▸ **Excerpted data**:
▼

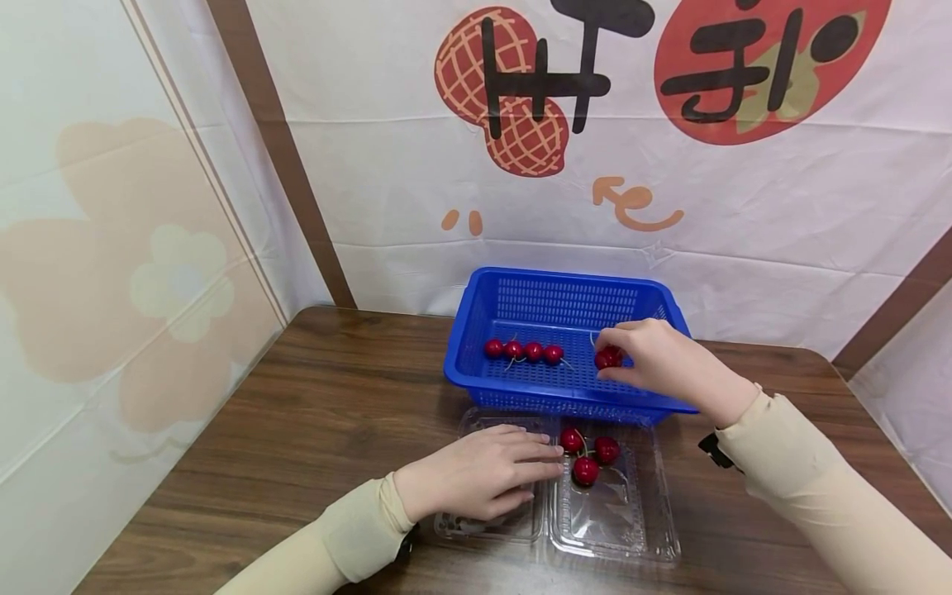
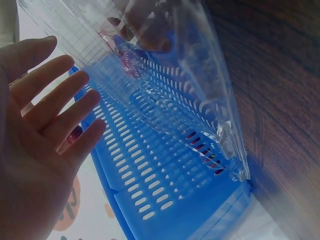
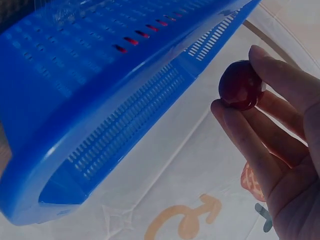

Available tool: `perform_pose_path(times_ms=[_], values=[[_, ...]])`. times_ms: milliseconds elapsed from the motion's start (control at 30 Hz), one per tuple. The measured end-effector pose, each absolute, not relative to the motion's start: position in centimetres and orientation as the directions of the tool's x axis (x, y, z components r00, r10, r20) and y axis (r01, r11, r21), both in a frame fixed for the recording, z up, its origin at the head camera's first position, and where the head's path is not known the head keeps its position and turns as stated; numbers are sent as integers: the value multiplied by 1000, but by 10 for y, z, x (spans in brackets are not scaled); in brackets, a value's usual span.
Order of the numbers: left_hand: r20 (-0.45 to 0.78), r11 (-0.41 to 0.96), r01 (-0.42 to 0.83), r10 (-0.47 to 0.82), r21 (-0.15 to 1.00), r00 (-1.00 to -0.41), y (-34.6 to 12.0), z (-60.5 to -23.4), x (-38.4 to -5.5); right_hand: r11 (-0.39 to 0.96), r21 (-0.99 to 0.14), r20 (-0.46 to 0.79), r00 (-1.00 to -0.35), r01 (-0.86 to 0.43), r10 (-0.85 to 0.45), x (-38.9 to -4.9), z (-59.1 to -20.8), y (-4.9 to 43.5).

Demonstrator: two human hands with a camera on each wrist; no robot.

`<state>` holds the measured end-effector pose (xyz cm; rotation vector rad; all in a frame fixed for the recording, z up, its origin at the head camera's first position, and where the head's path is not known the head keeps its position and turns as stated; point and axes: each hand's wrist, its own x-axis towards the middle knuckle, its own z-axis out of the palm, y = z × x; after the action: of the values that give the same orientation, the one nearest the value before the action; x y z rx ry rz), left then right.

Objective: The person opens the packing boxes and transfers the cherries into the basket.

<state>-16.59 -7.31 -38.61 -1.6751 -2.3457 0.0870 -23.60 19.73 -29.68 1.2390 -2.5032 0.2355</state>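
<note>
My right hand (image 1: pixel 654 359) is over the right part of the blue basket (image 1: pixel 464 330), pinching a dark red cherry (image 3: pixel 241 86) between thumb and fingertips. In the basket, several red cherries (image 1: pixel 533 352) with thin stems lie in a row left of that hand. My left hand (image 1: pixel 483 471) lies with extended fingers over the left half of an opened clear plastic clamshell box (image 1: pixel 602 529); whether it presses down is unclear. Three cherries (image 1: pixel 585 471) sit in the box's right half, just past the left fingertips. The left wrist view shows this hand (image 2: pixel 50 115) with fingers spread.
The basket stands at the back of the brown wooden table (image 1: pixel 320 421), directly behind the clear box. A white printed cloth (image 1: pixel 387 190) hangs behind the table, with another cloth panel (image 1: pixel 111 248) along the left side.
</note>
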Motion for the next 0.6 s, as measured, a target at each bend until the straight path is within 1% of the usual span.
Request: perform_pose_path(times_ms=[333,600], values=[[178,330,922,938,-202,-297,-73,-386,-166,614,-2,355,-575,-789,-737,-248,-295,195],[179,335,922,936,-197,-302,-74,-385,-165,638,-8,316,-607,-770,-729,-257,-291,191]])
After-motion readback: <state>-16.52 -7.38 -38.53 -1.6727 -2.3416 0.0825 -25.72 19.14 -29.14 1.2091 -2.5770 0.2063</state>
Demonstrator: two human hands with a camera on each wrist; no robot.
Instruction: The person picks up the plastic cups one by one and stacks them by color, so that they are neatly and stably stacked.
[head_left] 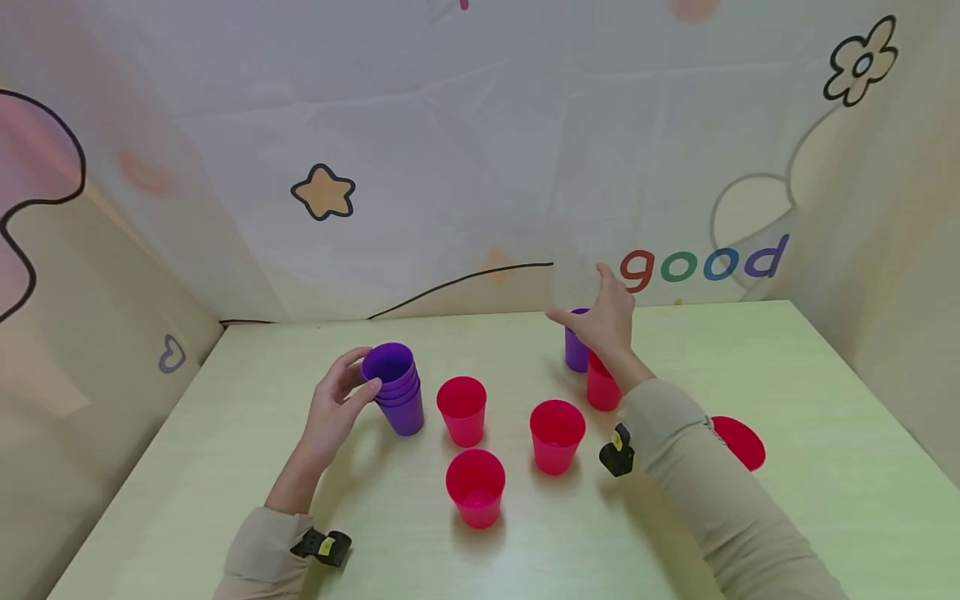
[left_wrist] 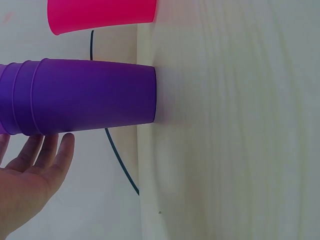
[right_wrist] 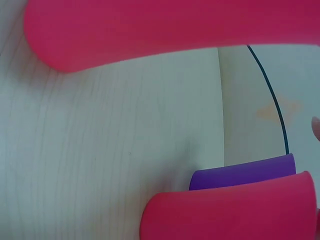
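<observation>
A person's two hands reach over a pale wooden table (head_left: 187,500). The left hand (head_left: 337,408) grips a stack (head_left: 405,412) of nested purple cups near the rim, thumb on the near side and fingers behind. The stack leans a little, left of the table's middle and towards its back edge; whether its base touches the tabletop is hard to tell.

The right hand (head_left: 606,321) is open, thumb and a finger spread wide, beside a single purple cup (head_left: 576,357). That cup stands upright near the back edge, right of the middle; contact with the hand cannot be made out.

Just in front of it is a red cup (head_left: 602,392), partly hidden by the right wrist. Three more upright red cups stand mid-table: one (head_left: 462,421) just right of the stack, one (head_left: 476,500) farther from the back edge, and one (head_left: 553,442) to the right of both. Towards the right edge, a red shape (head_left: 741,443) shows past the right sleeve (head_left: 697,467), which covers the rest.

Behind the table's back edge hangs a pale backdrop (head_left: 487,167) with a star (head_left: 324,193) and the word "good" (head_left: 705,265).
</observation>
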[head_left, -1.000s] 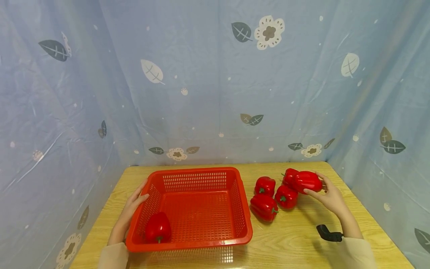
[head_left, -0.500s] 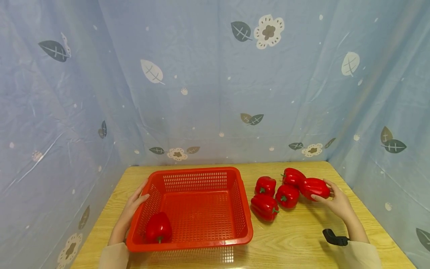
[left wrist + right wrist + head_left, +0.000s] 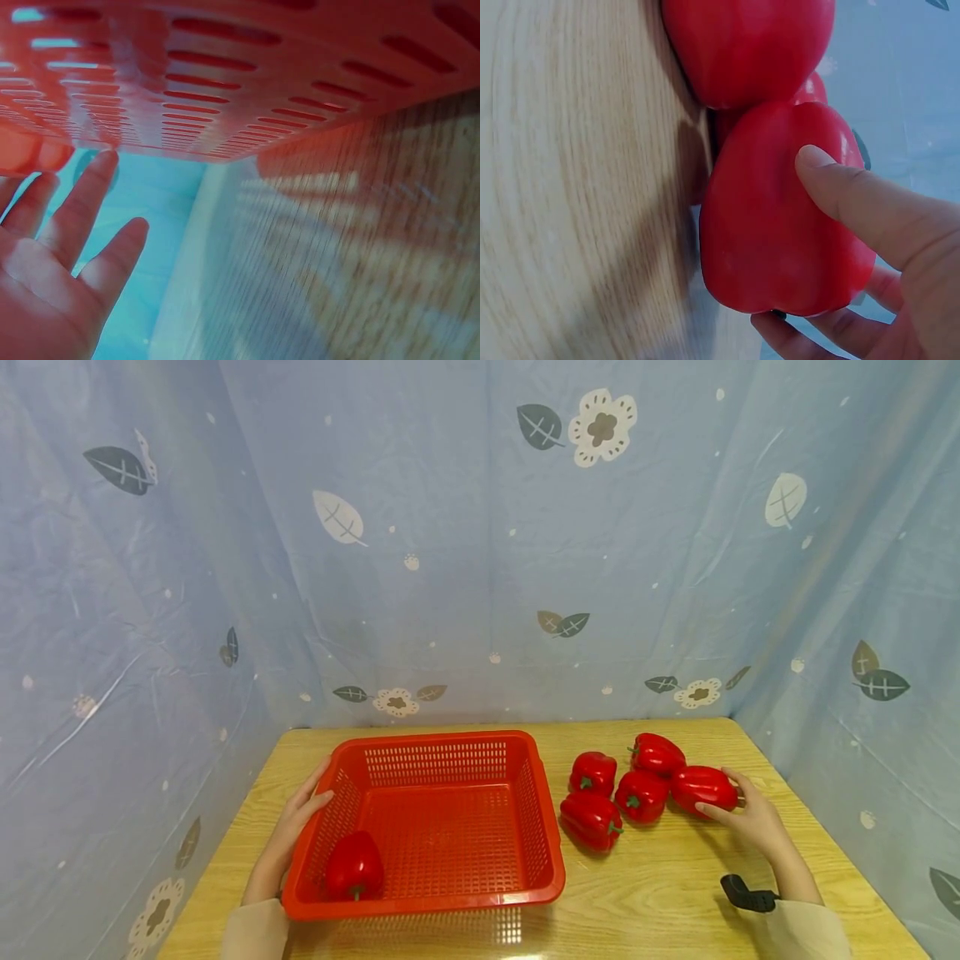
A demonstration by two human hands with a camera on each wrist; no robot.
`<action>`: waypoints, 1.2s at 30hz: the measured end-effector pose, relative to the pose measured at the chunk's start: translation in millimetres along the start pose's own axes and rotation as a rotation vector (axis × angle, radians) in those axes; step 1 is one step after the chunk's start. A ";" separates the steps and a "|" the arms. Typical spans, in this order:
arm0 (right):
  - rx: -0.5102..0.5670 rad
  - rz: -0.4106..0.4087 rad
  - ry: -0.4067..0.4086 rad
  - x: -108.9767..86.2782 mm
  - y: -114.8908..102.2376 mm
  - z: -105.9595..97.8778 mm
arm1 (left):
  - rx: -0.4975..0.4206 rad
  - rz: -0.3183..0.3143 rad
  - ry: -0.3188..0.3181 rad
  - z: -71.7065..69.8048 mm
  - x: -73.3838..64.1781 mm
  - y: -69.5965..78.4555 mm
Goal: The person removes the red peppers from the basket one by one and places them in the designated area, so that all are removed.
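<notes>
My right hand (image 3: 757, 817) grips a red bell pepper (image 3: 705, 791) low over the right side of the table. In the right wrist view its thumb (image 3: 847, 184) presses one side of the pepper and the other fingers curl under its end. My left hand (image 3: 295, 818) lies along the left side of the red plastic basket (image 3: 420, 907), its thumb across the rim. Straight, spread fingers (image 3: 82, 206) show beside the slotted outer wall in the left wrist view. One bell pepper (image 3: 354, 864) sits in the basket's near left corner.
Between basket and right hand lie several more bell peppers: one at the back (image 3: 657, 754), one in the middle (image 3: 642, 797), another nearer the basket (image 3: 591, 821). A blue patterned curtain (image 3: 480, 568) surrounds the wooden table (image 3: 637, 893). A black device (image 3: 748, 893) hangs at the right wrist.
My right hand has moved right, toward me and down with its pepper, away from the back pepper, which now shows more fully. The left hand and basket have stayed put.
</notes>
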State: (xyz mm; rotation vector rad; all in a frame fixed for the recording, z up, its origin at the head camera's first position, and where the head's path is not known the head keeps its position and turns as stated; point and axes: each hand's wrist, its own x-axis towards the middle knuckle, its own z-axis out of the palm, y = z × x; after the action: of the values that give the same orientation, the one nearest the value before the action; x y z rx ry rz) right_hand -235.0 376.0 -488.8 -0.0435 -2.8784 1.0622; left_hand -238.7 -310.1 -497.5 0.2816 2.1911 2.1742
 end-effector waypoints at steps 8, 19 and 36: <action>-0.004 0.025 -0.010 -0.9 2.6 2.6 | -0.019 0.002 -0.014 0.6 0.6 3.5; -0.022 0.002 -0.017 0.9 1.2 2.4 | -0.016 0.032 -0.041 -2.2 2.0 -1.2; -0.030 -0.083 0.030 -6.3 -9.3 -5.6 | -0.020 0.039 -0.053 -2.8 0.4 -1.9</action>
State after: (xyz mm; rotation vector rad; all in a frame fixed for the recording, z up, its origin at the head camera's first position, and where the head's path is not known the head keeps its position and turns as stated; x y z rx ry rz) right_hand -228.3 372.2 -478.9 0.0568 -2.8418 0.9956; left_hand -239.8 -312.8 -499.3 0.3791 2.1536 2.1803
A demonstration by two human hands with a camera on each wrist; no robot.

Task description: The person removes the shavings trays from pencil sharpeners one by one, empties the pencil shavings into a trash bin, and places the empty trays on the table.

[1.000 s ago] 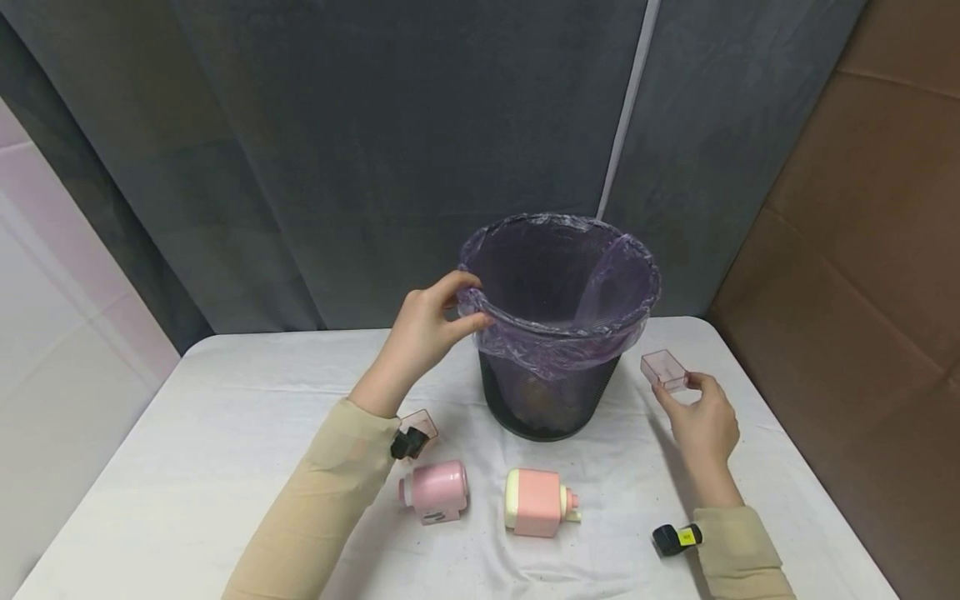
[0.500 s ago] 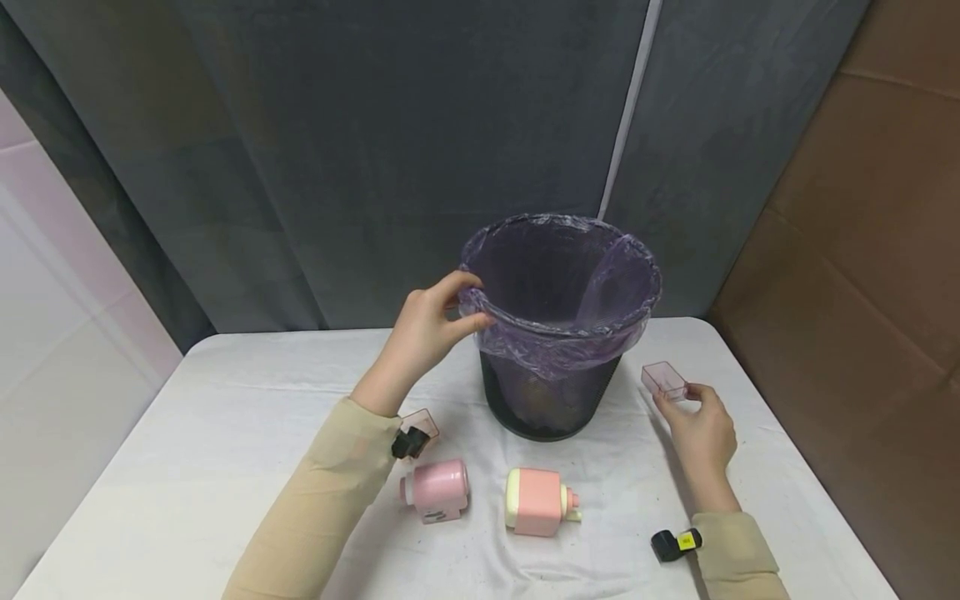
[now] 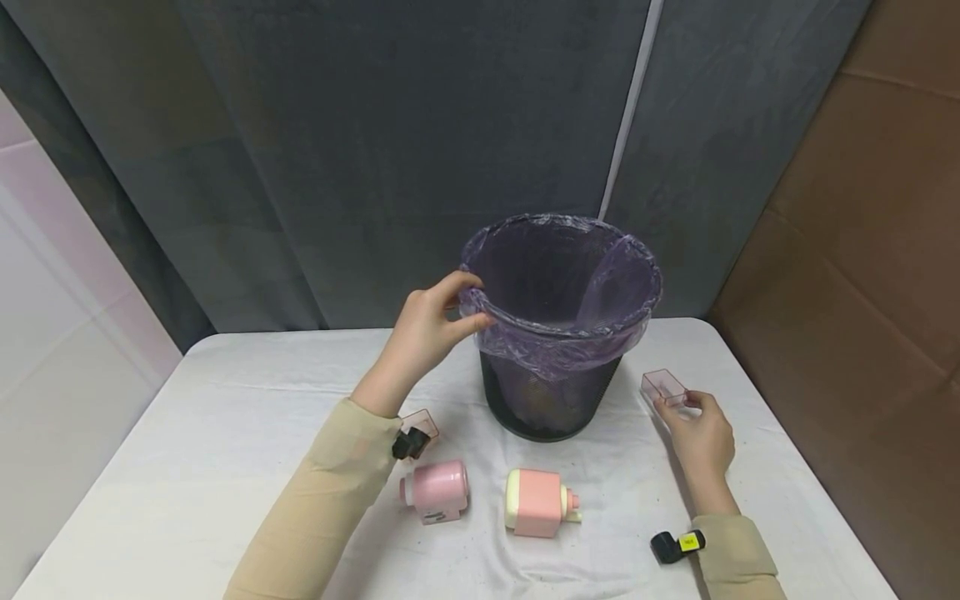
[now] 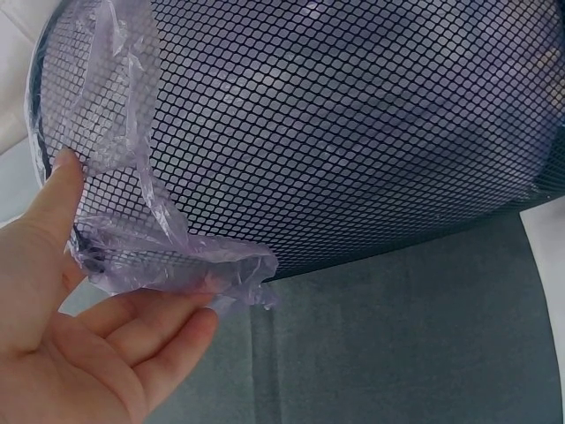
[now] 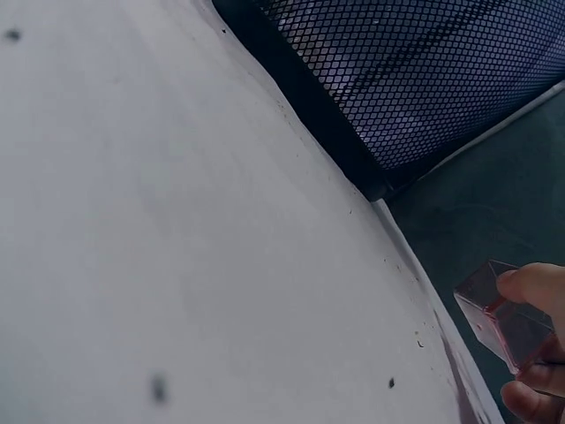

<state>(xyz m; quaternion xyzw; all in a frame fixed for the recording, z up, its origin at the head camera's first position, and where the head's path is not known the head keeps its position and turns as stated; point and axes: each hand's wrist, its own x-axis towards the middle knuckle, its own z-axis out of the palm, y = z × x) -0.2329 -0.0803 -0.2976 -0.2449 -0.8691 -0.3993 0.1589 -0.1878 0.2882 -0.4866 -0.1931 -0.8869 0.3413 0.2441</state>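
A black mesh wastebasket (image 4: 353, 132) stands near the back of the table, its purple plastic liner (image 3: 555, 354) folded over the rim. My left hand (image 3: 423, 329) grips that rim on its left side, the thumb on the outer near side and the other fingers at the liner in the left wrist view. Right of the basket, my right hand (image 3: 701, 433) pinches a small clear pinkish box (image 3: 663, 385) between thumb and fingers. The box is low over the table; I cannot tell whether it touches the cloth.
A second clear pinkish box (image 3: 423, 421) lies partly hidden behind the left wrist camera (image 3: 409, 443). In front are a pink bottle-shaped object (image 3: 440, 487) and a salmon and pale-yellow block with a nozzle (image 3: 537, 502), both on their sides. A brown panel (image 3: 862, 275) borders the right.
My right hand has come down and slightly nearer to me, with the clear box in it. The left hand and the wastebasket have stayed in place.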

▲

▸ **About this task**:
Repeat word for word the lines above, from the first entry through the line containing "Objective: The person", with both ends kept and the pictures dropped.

▸ **Reply**:
Available tool: `perform_pose_path(times_ms=[_], values=[[_, ...]])`. times_ms: milliseconds elapsed from the motion's start (control at 30 Hz), one per tuple. The measured end-effector pose, each absolute, not relative to the motion's start: position in centimetres and orientation as the directions of the tool's x axis (x, y, z components r00, r10, r20) and y axis (r01, r11, r21), both in a frame fixed for the recording, z up, its origin at the head camera's first position, and where the head's path is not known the head keeps its position and turns as stated; numbers are sent as integers: the value multiplied by 1000, but by 10 for y, z, x (spans in brackets are not scaled); in brackets, a value's usual span.
Order of the numbers: left_hand: r20 (-0.45 to 0.78), r11 (-0.41 to 0.96), r01 (-0.42 to 0.83), r10 (-0.47 to 0.82), r21 (-0.15 to 1.00), r00 (-1.00 to -0.41), y (-34.6 to 12.0), z (-60.5 to -23.4), x (-38.4 to -5.5); right_hand: r11 (-0.39 to 0.96), r21 (-0.99 to 0.14), r20 (-0.46 to 0.79), r00 (-1.00 to -0.35), r01 (-0.86 to 0.43), r10 (-0.85 to 0.45), x (-38.9 to -4.9), z (-59.1 to -20.8), y (-4.9 to 43.5).

Demonstrator: two human hands with a camera on each wrist; no robot.

`<state>` holds the measured end-effector pose (xyz cm; rotation vector rad; all in a frame fixed for the recording, z up, its origin at the head camera's first position, and where the head's path is not known the head keeps its position and turns as stated; point and axes: each hand's wrist, its own x-axis towards the middle knuckle, its own z-axis out of the palm, y = z × x; after the action: of the values that give the same orientation, the one nearest the value before the action; x y z rx ry rz), left then right.

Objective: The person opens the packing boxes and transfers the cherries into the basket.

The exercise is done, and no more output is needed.